Single Mothers Need More Support When Caring For Children with Cystic Fibrosis, MU Study Finds
Feb. 23, 2007
Story Contact: Jennifer Faddis, 573-882-6217, FaddisJ@missouri.edu
COLUMBIA, Mo. — A young woman in a green dress smiles at the camera as her mom poses behind her. This is one of several pictures posted on a cabinet in the office of Debra Gayer, assistant professor of clinical nursing at the University of Missouri-Columbia. The young woman in the picture was a patient of Gayer's who was diagnosed with cystic fibrosis. She is one of only a few of Gayer's patients who are still living. It was Gayer's personal experience that led her to study the disease and how mothers cope with the awesome responsibility of caregiving.
In the past 40 years, cystic fibrosis (CF) patients have started living longer, and today they are expected to live until their mid-thirties. The responsibility for their care often falls on the shoulders of their mothers. Gayer studied three different types of family structures: first-marriage families, single-parent families and stepfamily households who all had children with CF.
"Cystic fibrosis affects everyone in the family, but is more taxing on mothers because a majority of the treatment responsibility falls on them," Gayer said.

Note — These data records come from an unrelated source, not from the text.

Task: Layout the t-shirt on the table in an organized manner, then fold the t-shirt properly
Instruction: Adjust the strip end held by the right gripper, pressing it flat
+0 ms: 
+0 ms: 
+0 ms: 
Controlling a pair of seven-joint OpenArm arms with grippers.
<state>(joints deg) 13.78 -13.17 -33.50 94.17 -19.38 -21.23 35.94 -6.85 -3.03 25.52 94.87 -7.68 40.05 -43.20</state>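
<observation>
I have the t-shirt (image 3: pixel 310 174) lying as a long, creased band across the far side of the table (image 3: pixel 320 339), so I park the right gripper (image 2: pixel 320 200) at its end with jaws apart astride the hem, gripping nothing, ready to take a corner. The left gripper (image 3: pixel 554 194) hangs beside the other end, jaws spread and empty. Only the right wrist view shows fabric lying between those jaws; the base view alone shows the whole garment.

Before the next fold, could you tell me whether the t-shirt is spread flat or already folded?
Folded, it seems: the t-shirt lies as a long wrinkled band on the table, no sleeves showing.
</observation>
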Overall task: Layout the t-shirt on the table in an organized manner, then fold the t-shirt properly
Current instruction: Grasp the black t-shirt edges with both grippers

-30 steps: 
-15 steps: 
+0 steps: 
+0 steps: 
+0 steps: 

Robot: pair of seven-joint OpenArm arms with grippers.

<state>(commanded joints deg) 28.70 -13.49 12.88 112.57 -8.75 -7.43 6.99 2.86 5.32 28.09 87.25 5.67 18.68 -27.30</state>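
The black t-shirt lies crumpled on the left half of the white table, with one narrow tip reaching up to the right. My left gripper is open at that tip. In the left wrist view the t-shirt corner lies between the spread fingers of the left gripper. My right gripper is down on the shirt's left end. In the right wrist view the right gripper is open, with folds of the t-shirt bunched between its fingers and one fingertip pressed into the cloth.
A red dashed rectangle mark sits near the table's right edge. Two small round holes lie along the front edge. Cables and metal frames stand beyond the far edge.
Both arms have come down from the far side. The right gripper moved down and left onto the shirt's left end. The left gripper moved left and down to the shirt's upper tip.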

CF is transmitted through a recessive gene from both parents that causes abnormal mucous secretions in many parts of the body. Treatments consist of chest taps (to break up the mucous), enzyme replacement medicine and breathing treatments (commonly given through a mask). Administering the treatments can take up to two hours a day.
Single mother-headed households often take on the task of caregiving for the CF child on their own, Gayer said. Evidence also shows that mothers do not receive assistance in administering CF treatments from nonresidential fathers, even if the father is in regular contact with the child.
"Single mothers may not carry out treatments fully because of the overload of their schedule. They are juggling many tasks and responsibilities in addition to caring for a CF child," Gayer said.
Gayer also hopes that nurses will be more attentive to the struggles of single mothers and offer their assistance more readily. She found that often nurses are not viewed as a resource, and that single mothers are reluctant to ask for help.
"Nurses should be more aware of how they present themselves to the mothers and seek those single mothers out more," Gayer said.
The study, Family Structure and Mothers' Caregiving of Children with Cystic Fibrosis, was published in the Journal of Family Nursing. It was co-authored by Lawrence Ganong, professor in the MU Sinclair School of Nursing and co-chair of the College of Human Environmental Sciences Department of Human Development and Family Studies.